Bilan de la soirée ? «Les deux-tiers des participants sont restés pour croquer une pizza, et nous avons échangé sur d’autres sujets comme la laïcité, que nous avons décidé de mettre au menu d’un prochain café citoyen. Nous avons aussi réfléchi à comment se mettre en ordre de bataille alors qu’Emmanuel Macron ne s’est pas encore déclaré, et puis bien-sûr nous avons longuement commenté les résultats des élections américaines, leur impact en France, et aussi la primaire à droite… Désormais, nous sommes une bonne douzaine de personnes engagées au sein du comité local, sur 80 adhérents villejuifois», se réjouit Philippe Vidal.

Meeting départemental le 3 novembre

Ce mardi 15 novembre, ce-sont les référents départementaux, Jean-Jacques Bridey, député-maire PS de Fresnes et Laetitia Vialle, avocate, qui réunissent les responsables des comités locaux pour faire le point, à Vincennes.

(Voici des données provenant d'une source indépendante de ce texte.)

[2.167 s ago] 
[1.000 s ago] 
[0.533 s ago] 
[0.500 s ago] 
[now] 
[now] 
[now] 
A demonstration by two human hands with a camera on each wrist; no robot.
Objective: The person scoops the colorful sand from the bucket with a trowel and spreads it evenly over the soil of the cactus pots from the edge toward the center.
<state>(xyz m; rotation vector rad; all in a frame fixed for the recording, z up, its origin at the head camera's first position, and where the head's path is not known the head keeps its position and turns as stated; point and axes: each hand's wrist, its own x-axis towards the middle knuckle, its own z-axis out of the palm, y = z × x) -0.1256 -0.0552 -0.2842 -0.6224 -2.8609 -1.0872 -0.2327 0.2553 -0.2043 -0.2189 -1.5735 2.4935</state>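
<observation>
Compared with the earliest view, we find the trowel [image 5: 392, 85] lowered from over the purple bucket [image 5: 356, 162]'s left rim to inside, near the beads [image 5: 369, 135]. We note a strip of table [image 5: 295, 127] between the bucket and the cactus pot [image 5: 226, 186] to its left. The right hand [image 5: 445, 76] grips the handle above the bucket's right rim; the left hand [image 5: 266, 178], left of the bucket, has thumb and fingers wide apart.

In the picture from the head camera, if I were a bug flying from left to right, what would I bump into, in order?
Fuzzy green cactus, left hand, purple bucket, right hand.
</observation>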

Officiellement candidat pour garder sa circonscription lors des législatives de 2017, le député se veut confiant quant à son investiture par le parti. «Il y a plusieurs voix distinctes au sein de la direction du PS», indique l’élu. En attendant l’officialisation de candidature d’Emmanuel Macron et le verdict du parti, le député annonce également un meeting En marche le 3 décembre dans le Val-de-Marne.